While most of my programming efforts over the last year and a half have been focused on my career and my general programming blog, ErikTheCoder, I have found some time to work on my chess engine, MadChess. I'm currently rewriting it as a bitboard chess engine (MadChess 2.0 was implemented using mailbox board representation). I realize there are much more exciting developments happening in the world of chess engine programming than the glacial progress of a "down-ballot" engine (namely, the emergence of strong neural network techniques) but I still find satisfaction in writing a moderately strong engine in my language of choice, C#. The coherence of its architecture, simplicity of its code, cleverness of its algorithms, and the joy and sense of wonder it evokes as a sparring partner(1) are reward enough.

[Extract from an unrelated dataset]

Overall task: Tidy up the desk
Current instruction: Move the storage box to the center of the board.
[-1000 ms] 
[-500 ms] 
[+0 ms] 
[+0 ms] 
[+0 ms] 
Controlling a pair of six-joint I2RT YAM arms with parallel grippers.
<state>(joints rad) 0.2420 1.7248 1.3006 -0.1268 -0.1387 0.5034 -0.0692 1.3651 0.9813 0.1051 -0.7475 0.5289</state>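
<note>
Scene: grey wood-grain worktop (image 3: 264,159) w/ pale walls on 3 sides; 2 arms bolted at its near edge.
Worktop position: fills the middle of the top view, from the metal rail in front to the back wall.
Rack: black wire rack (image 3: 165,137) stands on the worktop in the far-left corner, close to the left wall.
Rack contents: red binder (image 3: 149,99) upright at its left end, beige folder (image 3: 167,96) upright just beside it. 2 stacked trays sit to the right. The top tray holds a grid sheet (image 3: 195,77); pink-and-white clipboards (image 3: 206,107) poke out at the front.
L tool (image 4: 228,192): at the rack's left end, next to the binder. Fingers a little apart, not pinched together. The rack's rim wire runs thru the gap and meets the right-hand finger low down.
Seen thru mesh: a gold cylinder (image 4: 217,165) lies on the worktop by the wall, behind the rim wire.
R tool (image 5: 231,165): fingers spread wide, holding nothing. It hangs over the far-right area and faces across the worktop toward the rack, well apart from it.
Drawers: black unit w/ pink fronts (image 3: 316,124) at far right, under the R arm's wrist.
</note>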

I should decide when to release an updated version of MadChess. Let me set the following criteria so I have a clear and publicly stated goal to work towards.
- At least 150 ELO stronger than latest public release (version 2.2). I'll settle on a round number: at least 2600 ELO at bullet chess.
- Feature parity with latest public release (UCI_ELO, UCI parameters useful for creating personalities, etc).
- No known bugs (currently crashes in about two tenths of one percent of games, reason unknown).
Below is a list of recent blog posts detailing my slow and fitful progress.
MadChess 3.0 Beta 6f3d17a (Late Move Pruning)
MadChess 3.0 Beta 5c5d4fc (Piece Mobility)
MadChess 3.0 Beta bef88d5 (Tweak Search, Tune Eval)
(1) I'm referring to MadChess as a Frankenstein creation, that is, of my mind but stronger than my mind- at least at this board game. I am a capable programmer but patzer chess player.